Mais quelles sont en effet les motivations du criminel ?

Pour Gianluca la réponse est simple : c’est un raciste car on nous dit qu’il a crié « Nègres, c’est votre tour ». Pas la peine d’aller plus loin ni en particulier de s’appesantir sur les raisons qui auraient pu le conduire à agir.

Pour Nordine, par contre, la réponse est différente : on ne sait pas s’il a crié. Mais surtout c’est une victime. En effet, par le truchement de « l’un de ses avocats » (Le Monde du 15 décembre 2011) on nous dit qu’il se sentait « harcelé » par la police (Le Monde du 15 décembre 2011). L’explication est ensuite reprise en chœur par les médias. S’il a agi ainsi c’est parce qu’il « était inquiet de retourner en prison, ce qui pourrait expliquer ce geste fou » (Le Parisien du 15 décembre 2011).
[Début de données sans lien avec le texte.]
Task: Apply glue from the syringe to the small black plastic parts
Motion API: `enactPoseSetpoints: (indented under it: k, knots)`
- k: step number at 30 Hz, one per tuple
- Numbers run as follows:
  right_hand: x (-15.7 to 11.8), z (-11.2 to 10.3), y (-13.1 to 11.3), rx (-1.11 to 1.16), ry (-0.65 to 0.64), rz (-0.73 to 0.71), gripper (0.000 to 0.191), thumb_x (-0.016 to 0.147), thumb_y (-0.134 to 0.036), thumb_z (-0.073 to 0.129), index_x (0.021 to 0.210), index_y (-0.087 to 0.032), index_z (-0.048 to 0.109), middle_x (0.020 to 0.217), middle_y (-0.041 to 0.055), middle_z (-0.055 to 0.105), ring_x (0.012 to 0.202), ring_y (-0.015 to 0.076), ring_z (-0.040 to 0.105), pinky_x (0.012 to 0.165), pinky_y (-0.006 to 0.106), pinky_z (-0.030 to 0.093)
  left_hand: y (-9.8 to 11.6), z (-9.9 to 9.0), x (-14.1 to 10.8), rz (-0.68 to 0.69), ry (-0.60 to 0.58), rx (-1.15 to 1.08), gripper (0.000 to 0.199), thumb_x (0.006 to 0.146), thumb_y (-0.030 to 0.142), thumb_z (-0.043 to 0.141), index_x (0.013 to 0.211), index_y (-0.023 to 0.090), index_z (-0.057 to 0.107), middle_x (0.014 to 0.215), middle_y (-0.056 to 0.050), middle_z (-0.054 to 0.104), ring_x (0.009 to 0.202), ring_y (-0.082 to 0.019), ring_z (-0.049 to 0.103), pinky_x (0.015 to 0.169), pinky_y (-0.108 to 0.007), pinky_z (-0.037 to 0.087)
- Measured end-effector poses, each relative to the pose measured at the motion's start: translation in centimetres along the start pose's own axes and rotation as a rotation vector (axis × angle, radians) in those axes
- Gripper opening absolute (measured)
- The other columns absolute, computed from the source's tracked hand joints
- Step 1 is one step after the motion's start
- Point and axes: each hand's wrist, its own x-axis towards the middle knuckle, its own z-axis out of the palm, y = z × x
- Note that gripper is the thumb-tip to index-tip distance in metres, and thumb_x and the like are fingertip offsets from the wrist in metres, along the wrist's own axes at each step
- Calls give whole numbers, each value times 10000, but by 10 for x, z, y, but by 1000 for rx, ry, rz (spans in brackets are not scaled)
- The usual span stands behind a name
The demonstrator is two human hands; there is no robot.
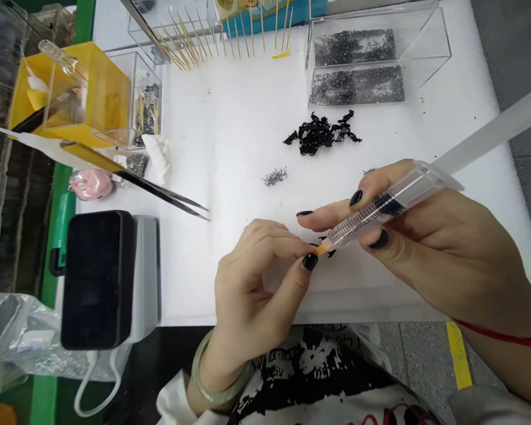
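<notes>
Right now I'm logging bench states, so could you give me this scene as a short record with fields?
Right hand: grips syringe
Left hand: thumb and finger at the syringe's orange tip; anything pinched is hidden
Black pieces: piled on the white mat
Tweezers: at left, points over the mat
Clear box: beyond the pile, dark bits inside
Sticks: in a row at the far side

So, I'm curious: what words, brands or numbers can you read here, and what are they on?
"SINGLE U", rest too blurred to read: on the syringe.
Scale marks run along the syringe too; any numbers there are too small to read.
Letters on the shirt: broken up and partly cut off, not readable.
I can make out no brand.
</notes>
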Motion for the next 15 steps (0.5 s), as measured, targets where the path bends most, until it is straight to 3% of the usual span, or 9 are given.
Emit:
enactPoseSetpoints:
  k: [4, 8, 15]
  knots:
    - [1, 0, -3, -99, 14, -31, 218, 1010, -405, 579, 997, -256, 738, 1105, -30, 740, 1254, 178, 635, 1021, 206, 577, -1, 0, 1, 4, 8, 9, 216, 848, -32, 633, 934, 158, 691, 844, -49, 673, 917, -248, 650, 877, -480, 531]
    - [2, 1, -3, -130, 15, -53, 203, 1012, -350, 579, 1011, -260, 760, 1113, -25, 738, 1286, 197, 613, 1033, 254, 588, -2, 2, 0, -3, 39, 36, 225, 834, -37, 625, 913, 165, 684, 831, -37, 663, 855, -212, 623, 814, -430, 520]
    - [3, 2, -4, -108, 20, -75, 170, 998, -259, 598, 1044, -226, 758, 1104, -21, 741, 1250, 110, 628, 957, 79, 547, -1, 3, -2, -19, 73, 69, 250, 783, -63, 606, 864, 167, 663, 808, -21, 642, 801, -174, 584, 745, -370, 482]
La prison belge étant, comme chacun le sait, vraiment terrible, on tremble en effet rétrospectivement pour Nordine…

Décodons

Cette affaire démontre une fois de plus la façon dont les médias de l’oligarchie traitent inégalement des faits criminels, selon l’identité des auteurs et des victimes.
Car dans ces deux affaires il y a une différence essentielle qui n’a échappé à personne : Nordine est un « Belge d’origine marocaine » qui a tué des Européens et Gianluca un Italien de souche qui a tué des Africains.

Or, pour l’oligarchie, par construction une personne d’origine immigrée est une victime, jamais un coupable. Si on ne peut cacher qu’elle commet un crime – ce que les médias font le plus souvent – on le transforme alors en « tragédie incompréhensible », formule abstraite destinée à rendre plus floue la dure réalité des faits. Il va de soi en outre qu’une personne d’origine immigrée ne saurait être qualifiée de « raciste », puisque l’oligarchie cherche à nous persuader, d’une part, que l’immigration est un chance pour nous et que, d’autre part, seuls les Européens de souche sont « racistes et xénophobes ». Car il faut délégitimer par tous les moyens l’inquiétude identitaire qui monte partout en Europe.

Les médias font donc tout leur possible pour éviter de rapprocher des informations qui dresseraient de Nordine un tout autre portrait que celui, bisounours, qu’ils veulent nous présenter : celui d’un criminel endurci, en possession d’armes de guerre, qui a froidement prémédité son acte, accompli sur un marché de Noël.

On suggérera modestement aux fins limiers belges qui se sont saisis du dossier de Nordine de se demander si cette « impensable tuerie » (titre du Parisien du 14 décembre 2011) ne serait pas tout simplement un attentat kamikaze.